(Recorded data)
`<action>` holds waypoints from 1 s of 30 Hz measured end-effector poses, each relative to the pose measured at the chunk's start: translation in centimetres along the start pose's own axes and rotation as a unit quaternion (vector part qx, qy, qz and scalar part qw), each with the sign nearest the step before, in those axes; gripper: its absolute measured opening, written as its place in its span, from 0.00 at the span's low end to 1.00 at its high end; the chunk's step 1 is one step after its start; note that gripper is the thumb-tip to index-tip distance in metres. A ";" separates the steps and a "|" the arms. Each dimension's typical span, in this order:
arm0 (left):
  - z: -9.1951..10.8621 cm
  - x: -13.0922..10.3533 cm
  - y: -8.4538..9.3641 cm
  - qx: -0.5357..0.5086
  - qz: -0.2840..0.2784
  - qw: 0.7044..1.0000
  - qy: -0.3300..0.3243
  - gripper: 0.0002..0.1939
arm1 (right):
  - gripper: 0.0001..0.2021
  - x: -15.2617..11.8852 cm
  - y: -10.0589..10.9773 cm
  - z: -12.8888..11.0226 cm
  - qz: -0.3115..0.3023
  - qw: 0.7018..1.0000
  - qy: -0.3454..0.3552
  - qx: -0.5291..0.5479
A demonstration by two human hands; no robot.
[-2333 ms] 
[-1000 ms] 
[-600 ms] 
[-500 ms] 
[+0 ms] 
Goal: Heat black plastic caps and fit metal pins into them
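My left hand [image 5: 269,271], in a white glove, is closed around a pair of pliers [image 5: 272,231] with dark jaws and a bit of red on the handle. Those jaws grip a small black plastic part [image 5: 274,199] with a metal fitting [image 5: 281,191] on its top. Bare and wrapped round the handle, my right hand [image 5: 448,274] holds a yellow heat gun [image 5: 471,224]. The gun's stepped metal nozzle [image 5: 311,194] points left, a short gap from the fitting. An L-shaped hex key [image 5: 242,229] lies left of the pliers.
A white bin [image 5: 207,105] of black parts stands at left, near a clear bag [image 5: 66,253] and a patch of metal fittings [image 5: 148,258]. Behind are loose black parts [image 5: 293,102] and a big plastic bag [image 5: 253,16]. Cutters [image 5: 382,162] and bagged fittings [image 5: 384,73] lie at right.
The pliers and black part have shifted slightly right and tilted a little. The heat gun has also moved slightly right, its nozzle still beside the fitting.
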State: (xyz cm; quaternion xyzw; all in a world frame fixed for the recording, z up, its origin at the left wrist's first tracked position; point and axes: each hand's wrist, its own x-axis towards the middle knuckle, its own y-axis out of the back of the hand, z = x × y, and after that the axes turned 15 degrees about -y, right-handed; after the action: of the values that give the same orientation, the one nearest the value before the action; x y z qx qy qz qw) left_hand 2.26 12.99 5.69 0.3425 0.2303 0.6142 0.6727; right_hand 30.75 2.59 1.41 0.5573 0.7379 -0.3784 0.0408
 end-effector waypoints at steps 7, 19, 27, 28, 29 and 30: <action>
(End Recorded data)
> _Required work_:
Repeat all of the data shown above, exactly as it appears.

> _Written reply_:
`<action>` holds waypoints from 1 s of 30 Hz measured end-effector poses, each relative to the pose measured at the chunk's start: translation in centimetres along the start pose's own axes and rotation as a unit quaternion (vector part qx, qy, qz and scalar part qw), each with the sign nearest the step before, in those axes; gripper: its absolute measured opening, written as its place in its span, from 0.00 at the span's low end to 1.00 at its high end; the chunk's step 1 is one step after its start; note that gripper is the thumb-tip to index-tip distance in metres. A ";" separates the steps and a "|" the arms. Each dimension's typical span, in this order:
arm0 (left):
  - z: -9.1951..10.8621 cm
  - x: -13.0922..10.3533 cm
  - y: -8.4538..9.3641 cm
  - qx: -0.5357..0.5086
  - qz: -0.2840..0.2784
  - qw: 0.7044..1.0000
  - qy: -0.3300..0.3243
  - gripper: 0.0002..0.1939
arm1 (right):
  - gripper: 0.0001..0.2021
  - x: -15.2617..11.8852 cm
  - y: -10.0589..10.9773 cm
  - z: -12.8888..11.0226 cm
  - qz: -0.3115..0.3023
  - qw: 0.7018..1.0000
  - qy: -0.3454..0.3552
  - qx: -0.5291..0.5479
A demonstration by two human hands; no robot.
[-2333 ms] 
[-1000 ms] 
[-600 ms] 
[-500 ms] 
[+0 ms] 
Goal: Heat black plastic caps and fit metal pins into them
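My left hand [image 5: 269,271], in a white glove, is closed around a pair of pliers [image 5: 272,231] with dark jaws and a bit of red on the handle. Those jaws grip a small black plastic part [image 5: 274,199] with a metal fitting [image 5: 281,191] on its top. Bare and wrapped round the handle, my right hand [image 5: 448,274] holds a yellow heat gun [image 5: 471,224]. The gun's stepped metal nozzle [image 5: 311,194] points left, a short gap from the fitting. An L-shaped hex key [image 5: 242,229] lies left of the pliers.
A white bin [image 5: 207,105] of black parts stands at left, near a clear bag [image 5: 66,253] and a patch of metal fittings [image 5: 148,258]. Behind are loose black parts [image 5: 293,102] and a big plastic bag [image 5: 253,16]. Cutters [image 5: 382,162] and bagged fittings [image 5: 384,73] lie at right.
The pliers and black part have shifted slightly right and tilted a little. The heat gun has also moved slightly right, its nozzle still beside the fitting.
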State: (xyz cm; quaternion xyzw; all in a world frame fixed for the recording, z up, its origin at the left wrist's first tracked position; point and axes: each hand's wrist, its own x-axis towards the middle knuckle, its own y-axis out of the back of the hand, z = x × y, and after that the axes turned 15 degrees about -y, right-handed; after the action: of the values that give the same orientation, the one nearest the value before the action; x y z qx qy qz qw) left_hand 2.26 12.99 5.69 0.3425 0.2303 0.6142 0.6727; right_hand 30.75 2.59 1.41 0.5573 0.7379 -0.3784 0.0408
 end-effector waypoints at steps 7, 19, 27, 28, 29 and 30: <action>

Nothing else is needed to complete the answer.